Cinlerle ilgili ayet ve hadislerin yorumu ile bu konuda nakledilen çeşitli rivayet ve olaylar İslâm lite­ratüründe kendine has bir yer işgal etmiş, ayrıca cinlere ve şeytanlara tesir edip onları itaat altına alma yollarını konu edinen bir ilim dalı da teşekkül etmiştir. İslâm kaynaklarında cinlerin mevcudiyeti ve mahiyeti, özellikleri, insanlarla ilişkileri, peygamberleri, ahiretteki durumları gibi hususlar onlarla ilgili tartışmaların ana konularını oluşturmuştur.

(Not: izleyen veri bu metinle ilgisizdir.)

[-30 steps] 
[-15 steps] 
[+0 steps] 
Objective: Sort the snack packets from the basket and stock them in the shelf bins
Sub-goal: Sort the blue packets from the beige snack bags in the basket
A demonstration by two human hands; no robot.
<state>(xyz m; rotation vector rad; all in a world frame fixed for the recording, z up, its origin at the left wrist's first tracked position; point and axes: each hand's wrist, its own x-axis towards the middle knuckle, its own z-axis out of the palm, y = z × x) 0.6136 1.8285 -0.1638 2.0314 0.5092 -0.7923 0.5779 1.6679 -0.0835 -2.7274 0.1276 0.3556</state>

Eski AsurBabil, Eski Yunan, Roma, Çin, Japon, Hind, Türk ve Cahiliye Arab toplumlarıyla, Eski İran dinleri, Yahudilik ve Hıristiyanlıkta varlıkları şöyle veya böyle kabul edilmiş bulunan[78] cinlerin mevcudiyeti konusunda eski filozoflar da fikir beyan etmişler, bir grup felsefeci mücerred (soyut) varlıkların, cüz’î şeyleri idrakinin ve gözle görülmelerinin imkânsızlığını ve akılla isbat edilemeyişlerini ileri sürerek cinlerin varlığını inkar etmiş, duyu ve akıl yoluyla idrak edilemeyen her şey gibi cinleri de yok saymış, bir kısmı da varlığını ka­bul ederek onlardan “ervâhı suflîyye” veya çeşitli konularda tasarruf ve tesir kabiliyeti olan ervâhı mücerrede” diye söz etmiştir. Bu ikinci gurup ruhların zayıf olmaları sebebiyle daha çabuk hareket ve icabet ettiklerini, halbuki felekî ruhların kuvvetli olmaları sebebiyle hareket ve icabetlerin zayıf olduğunu söylemişlerdir.[79]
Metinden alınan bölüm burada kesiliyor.